ABOUT THIS EXERCISE: However many lines the data holds, transcribe them all exactly.
BEGIN MATERIAL PROVIDED
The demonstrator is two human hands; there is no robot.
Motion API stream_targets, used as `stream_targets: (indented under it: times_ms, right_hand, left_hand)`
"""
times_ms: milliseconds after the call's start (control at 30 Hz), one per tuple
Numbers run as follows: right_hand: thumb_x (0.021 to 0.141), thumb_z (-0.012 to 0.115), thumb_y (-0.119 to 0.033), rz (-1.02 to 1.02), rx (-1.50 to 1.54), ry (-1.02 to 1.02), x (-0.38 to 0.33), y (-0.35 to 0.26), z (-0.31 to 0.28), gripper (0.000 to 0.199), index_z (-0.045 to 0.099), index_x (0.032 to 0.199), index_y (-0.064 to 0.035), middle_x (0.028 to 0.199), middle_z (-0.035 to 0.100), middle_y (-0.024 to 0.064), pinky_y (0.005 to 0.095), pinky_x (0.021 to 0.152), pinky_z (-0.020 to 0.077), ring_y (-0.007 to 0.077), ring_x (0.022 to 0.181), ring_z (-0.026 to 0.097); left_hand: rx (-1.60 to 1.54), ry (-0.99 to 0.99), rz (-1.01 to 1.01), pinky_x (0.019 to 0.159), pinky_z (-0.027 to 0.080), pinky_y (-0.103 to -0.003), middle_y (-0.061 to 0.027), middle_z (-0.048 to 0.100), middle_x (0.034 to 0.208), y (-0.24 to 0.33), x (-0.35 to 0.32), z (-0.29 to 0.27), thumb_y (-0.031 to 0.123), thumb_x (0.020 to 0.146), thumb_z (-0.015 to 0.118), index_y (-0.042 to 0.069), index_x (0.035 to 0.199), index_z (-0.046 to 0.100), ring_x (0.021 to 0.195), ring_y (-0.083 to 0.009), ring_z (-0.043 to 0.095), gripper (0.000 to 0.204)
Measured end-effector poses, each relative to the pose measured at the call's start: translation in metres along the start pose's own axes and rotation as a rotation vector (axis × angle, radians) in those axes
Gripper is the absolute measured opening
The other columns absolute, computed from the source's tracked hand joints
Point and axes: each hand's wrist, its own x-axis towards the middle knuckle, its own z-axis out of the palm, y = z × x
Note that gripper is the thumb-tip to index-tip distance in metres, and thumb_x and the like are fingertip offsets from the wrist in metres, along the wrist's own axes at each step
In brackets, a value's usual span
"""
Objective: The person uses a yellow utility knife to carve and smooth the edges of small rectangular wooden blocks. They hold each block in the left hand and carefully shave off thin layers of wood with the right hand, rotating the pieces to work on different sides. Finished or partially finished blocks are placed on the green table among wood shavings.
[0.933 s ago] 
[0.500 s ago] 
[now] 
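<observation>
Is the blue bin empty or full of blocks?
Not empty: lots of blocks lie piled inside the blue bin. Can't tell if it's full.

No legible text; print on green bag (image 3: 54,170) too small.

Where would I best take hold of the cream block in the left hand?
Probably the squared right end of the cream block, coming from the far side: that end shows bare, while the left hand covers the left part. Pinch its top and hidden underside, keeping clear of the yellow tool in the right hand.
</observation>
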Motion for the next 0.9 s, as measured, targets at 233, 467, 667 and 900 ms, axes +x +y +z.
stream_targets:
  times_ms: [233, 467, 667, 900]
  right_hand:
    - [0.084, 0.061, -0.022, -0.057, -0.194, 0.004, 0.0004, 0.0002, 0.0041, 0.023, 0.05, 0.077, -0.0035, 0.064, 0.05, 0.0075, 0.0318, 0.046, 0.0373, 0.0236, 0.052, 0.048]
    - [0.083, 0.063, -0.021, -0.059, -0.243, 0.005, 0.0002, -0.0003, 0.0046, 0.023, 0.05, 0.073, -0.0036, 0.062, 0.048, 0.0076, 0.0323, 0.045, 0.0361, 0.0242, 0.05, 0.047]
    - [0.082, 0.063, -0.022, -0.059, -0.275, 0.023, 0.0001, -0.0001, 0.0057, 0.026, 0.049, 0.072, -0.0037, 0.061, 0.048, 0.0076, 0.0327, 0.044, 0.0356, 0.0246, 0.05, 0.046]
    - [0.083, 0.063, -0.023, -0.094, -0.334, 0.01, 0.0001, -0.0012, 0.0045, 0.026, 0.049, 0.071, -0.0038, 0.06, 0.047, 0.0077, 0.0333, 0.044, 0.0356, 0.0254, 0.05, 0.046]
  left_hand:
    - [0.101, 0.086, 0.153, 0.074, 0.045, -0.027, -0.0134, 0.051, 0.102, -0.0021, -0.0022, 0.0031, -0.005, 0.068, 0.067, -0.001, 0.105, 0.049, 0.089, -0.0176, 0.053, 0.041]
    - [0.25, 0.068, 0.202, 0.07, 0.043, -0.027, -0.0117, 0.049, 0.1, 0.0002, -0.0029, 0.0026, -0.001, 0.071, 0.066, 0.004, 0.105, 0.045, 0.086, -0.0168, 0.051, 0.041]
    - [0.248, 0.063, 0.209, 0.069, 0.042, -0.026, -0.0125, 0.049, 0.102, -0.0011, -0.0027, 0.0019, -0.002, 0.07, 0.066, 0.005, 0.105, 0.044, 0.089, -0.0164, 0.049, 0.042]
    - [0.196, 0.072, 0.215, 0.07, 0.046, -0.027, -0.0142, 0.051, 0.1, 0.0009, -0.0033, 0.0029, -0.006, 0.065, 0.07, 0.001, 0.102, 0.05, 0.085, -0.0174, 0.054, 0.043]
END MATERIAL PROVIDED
REPLY:
The demonstrator is two human hands; there is no robot.
Motion API stream_targets, used as `stream_targets: (indented under it: times_ms, right_hand, left_hand)`
"""
times_ms: milliseconds after the call's start (control at 30 Hz), one per tuple
Numbers run as follows: right_hand: thumb_x (0.021 to 0.141), thumb_z (-0.012 to 0.115), thumb_y (-0.119 to 0.033), rz (-1.02 to 1.02), rx (-1.50 to 1.54), ry (-1.02 to 1.02), x (-0.38 to 0.33), y (-0.35 to 0.26), z (-0.31 to 0.28), gripper (0.000 to 0.199), index_z (-0.045 to 0.099), index_x (0.032 to 0.199), index_y (-0.064 to 0.035), middle_x (0.028 to 0.199), middle_z (-0.035 to 0.100), middle_y (-0.024 to 0.064), pinky_y (0.005 to 0.095), pinky_x (0.021 to 0.152), pinky_z (-0.020 to 0.077), ring_y (-0.007 to 0.077), ring_x (0.022 to 0.181), ring_z (-0.026 to 0.097); left_hand: rx (-1.60 to 1.54), ry (-0.99 to 0.99), rz (-1.01 to 1.01), pinky_x (0.019 to 0.159), pinky_z (-0.027 to 0.080), pinky_y (-0.103 to -0.003), middle_y (-0.061 to 0.027), middle_z (-0.048 to 0.100), middle_x (0.034 to 0.208), y (-0.24 to 0.33), x (-0.35 to 0.32), z (-0.29 to 0.27), thumb_y (-0.031 to 0.123), thumb_x (0.020 to 0.146), thumb_z (-0.015 to 0.118), index_y (-0.042 to 0.069), index_x (0.035 to 0.199), index_z (-0.046 to 0.100), ring_x (0.021 to 0.195), ring_y (-0.083 to 0.009), ring_z (-0.043 to 0.095), gripper (0.000 to 0.204)
Measured end-effector poses, each relative to the pose measured at the call's start: translation in metres along the start pose's own axes and rotation as a rotation vector (axis × angle, radians) in those axes
Gripper is the absolute measured opening
The other columns absolute, computed from the source's tracked hand joints
Point and axes: each hand's wrist, its own x-axis towards the middle knuckle, its own z-axis out of the palm, y = z × x
Note that gripper is the thumb-tip to index-tip distance in metres, and thumb_x and the like are fingertip offsets from the wrist in metres, along the wrist's own axes at each step
In brackets, a value's usual span
"""
Objective: The person uses a yellow utility knife to carve and smooth the edges of small rectangular wooden blocks. They hold each block in the left hand and carefully shave off thin layers of wood with the right hand, rotating the pieces to work on different sides. Finished or partially finished blocks are placed on the green table among wood shavings.
[0.933 s ago] 
[0.500 s ago] 
[now] 
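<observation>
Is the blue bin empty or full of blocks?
Not empty: lots of blocks lie piled inside the blue bin. Can't tell if it's full.

No legible text; print on green bag (image 3: 54,170) too small.

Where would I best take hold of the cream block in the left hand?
Probably the squared right end of the cream block, coming from the far side: that end shows bare, while the left hand covers the left part. Pinch its top and hidden underside, keeping clear of the yellow tool in the right hand.
</observation>
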Motion for the next 0.9 s, as measured, targets at 233, 467, 667 and 900 ms, axes +x +y +z.
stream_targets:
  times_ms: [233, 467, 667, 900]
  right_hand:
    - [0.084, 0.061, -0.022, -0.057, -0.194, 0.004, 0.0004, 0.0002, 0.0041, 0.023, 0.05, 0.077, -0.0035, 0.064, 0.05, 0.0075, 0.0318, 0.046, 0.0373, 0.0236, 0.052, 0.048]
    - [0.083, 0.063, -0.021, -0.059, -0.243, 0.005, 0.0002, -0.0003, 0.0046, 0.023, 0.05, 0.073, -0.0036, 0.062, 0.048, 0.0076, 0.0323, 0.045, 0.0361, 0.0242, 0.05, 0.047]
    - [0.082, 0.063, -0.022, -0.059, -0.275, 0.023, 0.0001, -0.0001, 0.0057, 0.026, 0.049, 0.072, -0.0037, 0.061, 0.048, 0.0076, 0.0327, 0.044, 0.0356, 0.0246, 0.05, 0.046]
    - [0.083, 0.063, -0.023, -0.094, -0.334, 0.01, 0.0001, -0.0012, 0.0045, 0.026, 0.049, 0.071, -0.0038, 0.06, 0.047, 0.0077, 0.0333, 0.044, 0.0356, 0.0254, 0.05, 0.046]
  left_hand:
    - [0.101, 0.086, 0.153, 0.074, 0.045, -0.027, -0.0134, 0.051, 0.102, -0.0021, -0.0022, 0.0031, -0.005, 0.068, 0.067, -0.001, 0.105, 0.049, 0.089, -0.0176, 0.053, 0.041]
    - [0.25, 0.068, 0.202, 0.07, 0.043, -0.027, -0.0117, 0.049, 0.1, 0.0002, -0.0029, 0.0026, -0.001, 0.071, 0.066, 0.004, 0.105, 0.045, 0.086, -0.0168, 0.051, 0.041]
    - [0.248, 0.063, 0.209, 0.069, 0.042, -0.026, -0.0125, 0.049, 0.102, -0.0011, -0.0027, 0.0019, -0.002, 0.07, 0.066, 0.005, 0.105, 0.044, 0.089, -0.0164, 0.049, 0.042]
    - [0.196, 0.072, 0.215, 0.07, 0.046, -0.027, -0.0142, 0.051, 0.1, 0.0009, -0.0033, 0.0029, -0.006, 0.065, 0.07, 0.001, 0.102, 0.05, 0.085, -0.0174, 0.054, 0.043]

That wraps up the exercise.